“Political sanctions such as the suspension of voting rights should be imposed on member states which infringe common engagements in a serious or repeated manner,” the two countries said in joint proposals.
“This mechanism should be included in any revision of the (European Union) treaty that is susceptible to be accepted in the future,” said the text published after Germany’s finance minister attended a French cabinet meeting.
But before any such treaty revision, “a political alternative, not legally binding, could take the form of a political accord permitting member states of the eurozone” to exclude the offending states from certain votes.
The proposals were due to be sent in a letter, signed by both France’s Finance Minister Chrstine Lagarde and her German counterpart Wolfgang Schäuble, to EU president Herman Van Rompuy.
Lagarde told reporters that she had also discussed with Schäuble the possibility of imposing “sanctions of a financial character, notably in the form of a deposit that an offending state would have to make.”
European governments agreed last week to create tough new sanctions against
countries that run excessive public deficits, including a halt of certain subsidies.

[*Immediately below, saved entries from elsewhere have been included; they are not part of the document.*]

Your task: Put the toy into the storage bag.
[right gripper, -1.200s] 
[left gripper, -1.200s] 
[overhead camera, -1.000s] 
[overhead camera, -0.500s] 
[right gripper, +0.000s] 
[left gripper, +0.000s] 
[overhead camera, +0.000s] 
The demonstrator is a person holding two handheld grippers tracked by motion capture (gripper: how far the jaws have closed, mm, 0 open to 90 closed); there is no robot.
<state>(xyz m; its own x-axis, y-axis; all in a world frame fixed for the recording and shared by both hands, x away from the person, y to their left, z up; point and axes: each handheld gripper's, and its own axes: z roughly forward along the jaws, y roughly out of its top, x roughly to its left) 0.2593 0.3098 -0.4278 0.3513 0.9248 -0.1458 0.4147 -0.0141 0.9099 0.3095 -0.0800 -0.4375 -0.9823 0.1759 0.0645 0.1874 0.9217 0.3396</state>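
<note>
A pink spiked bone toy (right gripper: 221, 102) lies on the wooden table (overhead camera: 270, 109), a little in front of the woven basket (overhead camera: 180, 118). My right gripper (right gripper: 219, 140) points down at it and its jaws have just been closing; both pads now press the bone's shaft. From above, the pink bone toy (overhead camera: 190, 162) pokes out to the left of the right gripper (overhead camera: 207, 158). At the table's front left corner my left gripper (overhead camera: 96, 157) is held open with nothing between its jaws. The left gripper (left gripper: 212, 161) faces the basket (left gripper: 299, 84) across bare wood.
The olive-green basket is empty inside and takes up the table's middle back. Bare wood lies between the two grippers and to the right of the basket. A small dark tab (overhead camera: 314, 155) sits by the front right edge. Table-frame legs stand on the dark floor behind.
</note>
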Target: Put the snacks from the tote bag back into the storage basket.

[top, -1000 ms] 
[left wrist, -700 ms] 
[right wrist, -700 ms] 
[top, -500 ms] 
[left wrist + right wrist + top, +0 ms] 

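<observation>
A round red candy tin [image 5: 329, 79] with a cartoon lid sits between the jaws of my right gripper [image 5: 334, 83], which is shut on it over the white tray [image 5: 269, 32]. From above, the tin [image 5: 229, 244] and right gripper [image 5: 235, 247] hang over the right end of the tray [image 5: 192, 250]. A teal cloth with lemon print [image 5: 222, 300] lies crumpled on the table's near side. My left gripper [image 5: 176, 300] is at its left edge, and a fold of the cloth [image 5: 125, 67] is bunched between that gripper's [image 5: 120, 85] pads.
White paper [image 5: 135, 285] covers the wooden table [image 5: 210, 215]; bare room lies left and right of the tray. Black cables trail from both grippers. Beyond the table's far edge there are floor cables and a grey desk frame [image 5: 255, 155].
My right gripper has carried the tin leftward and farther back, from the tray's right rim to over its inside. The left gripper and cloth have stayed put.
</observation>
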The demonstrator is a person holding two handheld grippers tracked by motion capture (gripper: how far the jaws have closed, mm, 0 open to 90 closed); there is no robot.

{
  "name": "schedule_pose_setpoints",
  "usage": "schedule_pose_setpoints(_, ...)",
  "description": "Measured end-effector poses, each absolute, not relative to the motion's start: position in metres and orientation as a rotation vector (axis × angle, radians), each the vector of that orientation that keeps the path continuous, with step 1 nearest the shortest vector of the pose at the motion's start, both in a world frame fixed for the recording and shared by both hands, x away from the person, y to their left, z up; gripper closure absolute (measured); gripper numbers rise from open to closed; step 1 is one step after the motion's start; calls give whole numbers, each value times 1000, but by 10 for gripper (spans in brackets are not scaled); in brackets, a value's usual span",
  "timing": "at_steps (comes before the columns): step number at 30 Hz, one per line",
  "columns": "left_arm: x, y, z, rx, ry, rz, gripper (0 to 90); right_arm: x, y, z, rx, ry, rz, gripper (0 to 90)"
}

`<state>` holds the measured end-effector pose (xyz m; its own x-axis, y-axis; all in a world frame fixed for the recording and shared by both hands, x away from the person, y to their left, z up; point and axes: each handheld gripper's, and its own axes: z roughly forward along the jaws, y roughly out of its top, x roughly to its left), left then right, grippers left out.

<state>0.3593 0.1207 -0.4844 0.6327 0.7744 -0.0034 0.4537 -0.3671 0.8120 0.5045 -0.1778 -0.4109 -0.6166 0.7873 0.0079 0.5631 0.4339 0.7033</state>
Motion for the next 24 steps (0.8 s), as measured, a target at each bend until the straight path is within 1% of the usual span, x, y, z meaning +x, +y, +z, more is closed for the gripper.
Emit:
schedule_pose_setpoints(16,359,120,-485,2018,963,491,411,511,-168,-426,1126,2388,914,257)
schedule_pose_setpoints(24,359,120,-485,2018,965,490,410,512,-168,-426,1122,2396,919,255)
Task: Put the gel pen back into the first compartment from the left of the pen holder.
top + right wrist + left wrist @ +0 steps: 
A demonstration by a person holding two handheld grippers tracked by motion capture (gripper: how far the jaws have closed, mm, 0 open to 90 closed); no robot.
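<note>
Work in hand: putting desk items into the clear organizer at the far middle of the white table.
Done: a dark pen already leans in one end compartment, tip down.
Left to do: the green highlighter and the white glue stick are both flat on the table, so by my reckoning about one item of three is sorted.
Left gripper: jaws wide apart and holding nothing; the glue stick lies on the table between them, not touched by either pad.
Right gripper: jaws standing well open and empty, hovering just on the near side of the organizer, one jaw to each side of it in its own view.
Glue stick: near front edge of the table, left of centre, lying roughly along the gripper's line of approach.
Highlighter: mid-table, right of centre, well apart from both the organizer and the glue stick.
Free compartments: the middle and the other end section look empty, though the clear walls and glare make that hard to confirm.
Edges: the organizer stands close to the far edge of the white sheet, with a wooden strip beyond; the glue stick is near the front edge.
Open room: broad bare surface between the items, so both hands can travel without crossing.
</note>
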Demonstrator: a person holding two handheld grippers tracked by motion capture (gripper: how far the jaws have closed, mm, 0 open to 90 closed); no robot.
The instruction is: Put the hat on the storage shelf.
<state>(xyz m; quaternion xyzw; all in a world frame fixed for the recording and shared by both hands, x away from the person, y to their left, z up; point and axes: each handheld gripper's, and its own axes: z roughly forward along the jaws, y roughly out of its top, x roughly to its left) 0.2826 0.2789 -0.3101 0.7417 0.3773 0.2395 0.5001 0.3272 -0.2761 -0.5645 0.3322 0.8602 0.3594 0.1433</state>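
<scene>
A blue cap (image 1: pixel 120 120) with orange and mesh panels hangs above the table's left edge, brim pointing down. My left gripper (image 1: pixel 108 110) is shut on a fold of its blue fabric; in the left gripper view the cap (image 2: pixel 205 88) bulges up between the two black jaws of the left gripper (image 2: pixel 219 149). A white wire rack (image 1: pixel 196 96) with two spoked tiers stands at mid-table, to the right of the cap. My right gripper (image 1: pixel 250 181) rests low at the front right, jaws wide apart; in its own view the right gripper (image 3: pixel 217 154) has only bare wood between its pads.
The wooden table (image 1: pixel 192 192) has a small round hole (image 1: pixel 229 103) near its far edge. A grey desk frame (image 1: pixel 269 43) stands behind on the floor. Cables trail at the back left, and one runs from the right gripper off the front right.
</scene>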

Public deficits exploded during the 2008-2009 global recession as European governments launched stimulus programmes to prop up their struggling economies.
Several governments in Europe have now begun to implement deep spending cuts and tax rises to reduce their deficits in the wake of a debt crisis that has rocked the continent.
The European Union’s Stability and Growth Pact requires member states to maintain fiscal discipline, notably by holding annual public deficits under 3.0 percent of output.